▶ **WHAT NEEDS TO BE DONE**
Transcribe the listing word for word, beginning at its first line and ending at the line containing "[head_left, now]"; omit the pictures.

—————

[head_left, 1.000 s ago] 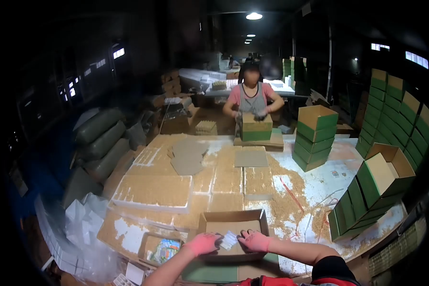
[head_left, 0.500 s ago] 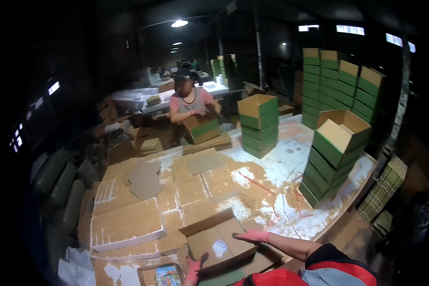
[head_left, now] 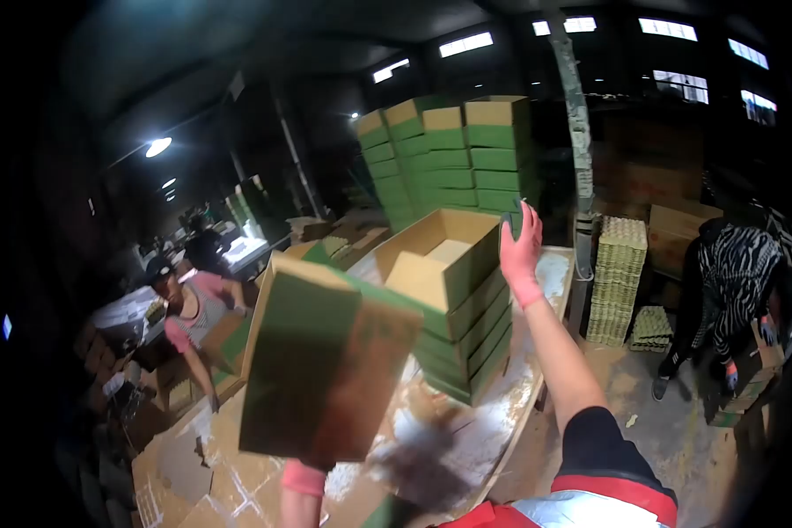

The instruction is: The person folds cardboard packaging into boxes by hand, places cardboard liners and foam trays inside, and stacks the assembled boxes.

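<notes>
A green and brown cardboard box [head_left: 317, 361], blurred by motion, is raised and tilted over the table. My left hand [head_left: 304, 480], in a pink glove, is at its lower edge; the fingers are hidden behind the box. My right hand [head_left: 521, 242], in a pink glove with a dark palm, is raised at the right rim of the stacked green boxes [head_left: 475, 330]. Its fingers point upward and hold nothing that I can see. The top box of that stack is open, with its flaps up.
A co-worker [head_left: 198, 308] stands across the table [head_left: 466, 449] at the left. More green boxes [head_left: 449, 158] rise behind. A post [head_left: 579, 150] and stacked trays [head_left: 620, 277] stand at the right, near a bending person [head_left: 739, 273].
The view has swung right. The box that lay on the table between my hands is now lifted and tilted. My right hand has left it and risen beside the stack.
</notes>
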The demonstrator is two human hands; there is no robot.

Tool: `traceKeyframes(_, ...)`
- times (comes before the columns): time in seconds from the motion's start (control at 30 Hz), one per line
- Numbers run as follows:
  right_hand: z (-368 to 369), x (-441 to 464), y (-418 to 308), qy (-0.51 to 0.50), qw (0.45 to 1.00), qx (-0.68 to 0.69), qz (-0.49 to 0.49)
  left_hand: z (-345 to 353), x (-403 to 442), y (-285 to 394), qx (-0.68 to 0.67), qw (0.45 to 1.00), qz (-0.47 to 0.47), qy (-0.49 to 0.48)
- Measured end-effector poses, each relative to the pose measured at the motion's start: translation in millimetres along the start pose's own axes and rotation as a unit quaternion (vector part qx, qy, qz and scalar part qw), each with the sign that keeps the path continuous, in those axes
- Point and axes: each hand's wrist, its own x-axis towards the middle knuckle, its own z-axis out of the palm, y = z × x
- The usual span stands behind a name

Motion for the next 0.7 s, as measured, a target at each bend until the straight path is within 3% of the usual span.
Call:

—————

▶ **ANSWER FOR THIS EXERCISE**
[head_left, 1.000 s ago] 
[head_left, 0.500 s ago] 
[head_left, now] 

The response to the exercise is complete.